La candidate à la présidence Evelyn Matthei a soutenu les dures paroles de son chef de campagne contre le gouvernement de Gabriel Boric, le qualifiant d'«incapable et indolent» lors d'une visite à Arica. José Antonio Kast a approuvé le fond des critiques, qualifiant l'administration de «ratée». Ces déclarations interviennent alors que des sondages montrent Johannes Kaiser en progression.
Lors de sa tournée à Arica le 29 octobre 2025, Evelyn Matthei, candidate de Chile Vamos, Amarillos et Demócratas, a intensifié l'offensive lancée par son chef de campagne, Diego Paulsen, qui a qualifié le gouvernement d'«atorrante». En présentant des propositions pour stimuler l'emploi féminin, Matthei a soutenu le terme et en a ajouté un sien : «La vérité, c'est que cela les blesse. La seule chose que je veux dire, c'est que la grande majorité des Chiliens ressent que ce gouvernement a été irresponsable, incapable et indolent».

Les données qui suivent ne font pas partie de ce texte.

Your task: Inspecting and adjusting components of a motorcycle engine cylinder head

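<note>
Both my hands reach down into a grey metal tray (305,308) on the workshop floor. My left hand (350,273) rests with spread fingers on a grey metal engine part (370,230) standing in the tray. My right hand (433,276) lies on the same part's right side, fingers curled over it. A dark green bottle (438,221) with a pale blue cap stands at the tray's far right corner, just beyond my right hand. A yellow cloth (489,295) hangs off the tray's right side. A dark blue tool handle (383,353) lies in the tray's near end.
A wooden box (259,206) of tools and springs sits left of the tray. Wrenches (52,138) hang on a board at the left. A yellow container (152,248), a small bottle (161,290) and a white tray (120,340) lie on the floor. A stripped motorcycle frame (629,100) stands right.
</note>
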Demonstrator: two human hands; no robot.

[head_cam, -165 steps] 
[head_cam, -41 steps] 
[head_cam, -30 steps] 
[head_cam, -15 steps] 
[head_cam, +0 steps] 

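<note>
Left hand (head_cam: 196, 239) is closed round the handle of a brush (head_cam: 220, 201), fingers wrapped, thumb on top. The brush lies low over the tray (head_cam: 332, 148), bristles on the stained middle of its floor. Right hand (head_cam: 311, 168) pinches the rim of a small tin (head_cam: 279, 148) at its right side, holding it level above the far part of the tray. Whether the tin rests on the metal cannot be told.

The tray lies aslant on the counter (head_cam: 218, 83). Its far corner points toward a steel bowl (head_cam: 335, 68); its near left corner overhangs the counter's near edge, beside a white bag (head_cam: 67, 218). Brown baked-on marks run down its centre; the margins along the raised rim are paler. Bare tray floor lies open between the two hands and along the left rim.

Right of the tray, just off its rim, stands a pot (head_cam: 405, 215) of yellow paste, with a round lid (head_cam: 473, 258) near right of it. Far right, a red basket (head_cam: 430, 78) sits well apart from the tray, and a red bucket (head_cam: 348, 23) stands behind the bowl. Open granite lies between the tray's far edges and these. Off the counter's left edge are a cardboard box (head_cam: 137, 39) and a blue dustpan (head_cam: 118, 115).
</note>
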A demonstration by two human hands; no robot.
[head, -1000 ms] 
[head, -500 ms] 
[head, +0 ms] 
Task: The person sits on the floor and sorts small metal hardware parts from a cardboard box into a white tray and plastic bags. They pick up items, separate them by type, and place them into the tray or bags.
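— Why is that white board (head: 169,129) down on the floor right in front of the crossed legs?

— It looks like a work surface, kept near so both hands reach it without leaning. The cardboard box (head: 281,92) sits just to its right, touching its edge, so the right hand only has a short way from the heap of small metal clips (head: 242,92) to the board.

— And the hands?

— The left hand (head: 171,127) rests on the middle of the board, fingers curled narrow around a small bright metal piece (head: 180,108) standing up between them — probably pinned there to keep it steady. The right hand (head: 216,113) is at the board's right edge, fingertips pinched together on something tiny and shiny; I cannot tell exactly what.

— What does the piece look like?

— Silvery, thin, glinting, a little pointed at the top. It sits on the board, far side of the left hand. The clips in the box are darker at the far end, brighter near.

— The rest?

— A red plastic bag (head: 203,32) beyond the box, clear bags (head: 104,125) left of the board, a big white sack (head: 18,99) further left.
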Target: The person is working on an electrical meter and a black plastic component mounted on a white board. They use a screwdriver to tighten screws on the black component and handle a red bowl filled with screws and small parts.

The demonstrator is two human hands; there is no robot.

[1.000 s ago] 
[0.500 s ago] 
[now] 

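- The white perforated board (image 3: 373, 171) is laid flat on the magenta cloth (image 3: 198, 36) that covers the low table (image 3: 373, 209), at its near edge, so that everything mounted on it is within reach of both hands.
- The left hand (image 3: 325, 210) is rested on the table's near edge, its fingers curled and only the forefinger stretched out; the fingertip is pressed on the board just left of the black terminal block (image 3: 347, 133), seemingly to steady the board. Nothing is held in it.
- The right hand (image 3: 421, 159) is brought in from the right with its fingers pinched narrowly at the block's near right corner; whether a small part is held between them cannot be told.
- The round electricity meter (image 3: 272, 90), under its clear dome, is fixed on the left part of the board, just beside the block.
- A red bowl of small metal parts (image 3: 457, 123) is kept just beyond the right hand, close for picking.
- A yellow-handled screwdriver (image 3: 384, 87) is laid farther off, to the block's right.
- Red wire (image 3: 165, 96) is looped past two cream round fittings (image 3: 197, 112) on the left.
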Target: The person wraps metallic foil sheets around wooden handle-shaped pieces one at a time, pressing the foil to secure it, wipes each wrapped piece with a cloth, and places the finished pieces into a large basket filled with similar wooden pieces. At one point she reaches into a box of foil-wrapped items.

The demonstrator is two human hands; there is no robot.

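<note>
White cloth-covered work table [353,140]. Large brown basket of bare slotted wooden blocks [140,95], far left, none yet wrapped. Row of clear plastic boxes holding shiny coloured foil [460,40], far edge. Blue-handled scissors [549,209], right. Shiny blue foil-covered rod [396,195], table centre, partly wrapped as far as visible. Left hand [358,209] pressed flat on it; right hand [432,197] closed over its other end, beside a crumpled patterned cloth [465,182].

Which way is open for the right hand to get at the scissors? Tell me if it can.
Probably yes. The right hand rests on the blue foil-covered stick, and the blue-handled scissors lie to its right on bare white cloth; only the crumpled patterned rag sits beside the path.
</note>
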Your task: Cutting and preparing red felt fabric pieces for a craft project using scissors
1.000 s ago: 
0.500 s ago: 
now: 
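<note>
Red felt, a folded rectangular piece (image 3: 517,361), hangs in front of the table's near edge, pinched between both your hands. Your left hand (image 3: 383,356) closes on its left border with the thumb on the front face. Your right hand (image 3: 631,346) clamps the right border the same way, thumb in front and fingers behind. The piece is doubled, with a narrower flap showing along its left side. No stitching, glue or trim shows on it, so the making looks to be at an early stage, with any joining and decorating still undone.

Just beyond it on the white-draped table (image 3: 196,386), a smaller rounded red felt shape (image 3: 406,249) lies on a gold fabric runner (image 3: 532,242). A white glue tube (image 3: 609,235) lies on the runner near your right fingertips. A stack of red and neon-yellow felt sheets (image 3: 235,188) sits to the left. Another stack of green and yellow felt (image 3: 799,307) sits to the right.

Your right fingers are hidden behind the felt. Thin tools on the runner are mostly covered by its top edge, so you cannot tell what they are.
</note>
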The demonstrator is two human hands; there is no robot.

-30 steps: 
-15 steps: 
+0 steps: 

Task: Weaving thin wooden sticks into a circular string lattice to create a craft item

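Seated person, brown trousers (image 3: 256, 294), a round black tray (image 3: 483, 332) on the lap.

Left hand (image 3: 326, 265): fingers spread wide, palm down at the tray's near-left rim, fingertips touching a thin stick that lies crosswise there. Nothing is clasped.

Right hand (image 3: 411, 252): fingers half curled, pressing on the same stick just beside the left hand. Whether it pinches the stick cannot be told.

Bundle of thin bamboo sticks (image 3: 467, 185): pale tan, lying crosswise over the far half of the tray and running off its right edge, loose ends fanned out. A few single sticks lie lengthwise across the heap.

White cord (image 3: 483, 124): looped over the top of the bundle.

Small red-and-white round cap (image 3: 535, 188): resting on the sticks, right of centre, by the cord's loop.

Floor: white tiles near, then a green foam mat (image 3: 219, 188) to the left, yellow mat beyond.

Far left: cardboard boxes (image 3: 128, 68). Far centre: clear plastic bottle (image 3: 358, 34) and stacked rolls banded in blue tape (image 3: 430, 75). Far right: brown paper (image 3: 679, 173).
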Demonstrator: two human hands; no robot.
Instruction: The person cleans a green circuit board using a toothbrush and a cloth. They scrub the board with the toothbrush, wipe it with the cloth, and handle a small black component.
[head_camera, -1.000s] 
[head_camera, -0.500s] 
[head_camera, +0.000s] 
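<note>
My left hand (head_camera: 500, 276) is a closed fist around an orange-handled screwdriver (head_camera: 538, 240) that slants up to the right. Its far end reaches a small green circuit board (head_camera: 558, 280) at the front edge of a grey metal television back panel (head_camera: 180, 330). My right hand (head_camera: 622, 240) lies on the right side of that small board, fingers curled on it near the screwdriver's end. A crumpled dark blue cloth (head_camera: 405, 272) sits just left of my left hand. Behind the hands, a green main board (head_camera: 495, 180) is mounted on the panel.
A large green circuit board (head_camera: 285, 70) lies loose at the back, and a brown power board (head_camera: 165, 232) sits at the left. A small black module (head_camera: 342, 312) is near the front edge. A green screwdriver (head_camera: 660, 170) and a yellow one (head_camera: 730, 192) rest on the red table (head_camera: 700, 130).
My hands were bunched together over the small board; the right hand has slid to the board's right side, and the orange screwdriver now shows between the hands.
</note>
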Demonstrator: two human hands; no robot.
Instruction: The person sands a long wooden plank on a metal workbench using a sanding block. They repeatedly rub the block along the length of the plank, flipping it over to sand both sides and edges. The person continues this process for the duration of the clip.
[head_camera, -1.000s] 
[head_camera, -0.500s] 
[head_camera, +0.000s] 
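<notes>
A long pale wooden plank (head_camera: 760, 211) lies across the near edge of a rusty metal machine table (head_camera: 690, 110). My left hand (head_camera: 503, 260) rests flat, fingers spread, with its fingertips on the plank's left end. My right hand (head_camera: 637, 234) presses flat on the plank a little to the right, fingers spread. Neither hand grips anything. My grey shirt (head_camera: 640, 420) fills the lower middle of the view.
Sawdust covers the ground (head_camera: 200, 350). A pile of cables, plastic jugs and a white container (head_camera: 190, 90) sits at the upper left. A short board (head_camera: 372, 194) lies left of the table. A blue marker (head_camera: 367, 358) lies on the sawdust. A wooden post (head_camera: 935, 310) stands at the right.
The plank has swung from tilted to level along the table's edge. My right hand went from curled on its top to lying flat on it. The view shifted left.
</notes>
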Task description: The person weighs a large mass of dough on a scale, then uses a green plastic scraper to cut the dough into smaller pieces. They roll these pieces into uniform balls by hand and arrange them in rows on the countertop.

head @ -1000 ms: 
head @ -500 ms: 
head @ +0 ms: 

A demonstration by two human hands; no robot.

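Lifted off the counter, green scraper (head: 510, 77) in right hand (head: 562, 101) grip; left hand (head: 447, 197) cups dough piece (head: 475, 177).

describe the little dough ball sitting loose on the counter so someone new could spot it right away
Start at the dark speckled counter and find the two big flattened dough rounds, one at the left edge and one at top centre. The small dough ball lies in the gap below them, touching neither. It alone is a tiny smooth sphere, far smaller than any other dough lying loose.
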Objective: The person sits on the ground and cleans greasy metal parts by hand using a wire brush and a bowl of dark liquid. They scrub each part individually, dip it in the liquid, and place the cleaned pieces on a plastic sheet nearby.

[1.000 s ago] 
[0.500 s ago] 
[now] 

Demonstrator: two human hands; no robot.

Matthei a remis en question les performances de l'administration : «Je demande aux Chiliens, êtes-vous mieux lotis qu'il y a quatre ans ? Pensez-vous que ce a été un gouvernement qui a tenu ses promesses ? Qui a tenu ses promesses envers les femmes ? Ils ont dit que ce serait un gouvernement féministe. Où est le féminisme ? Au-delà de petits foulards et de pur symbolisme, rien pour les femmes». Elle a cité la reconstruction des maisons brûlées, où seulement 11 % ont été achevés en deux ans, et l'a comparée au travail de Sebastián Piñera.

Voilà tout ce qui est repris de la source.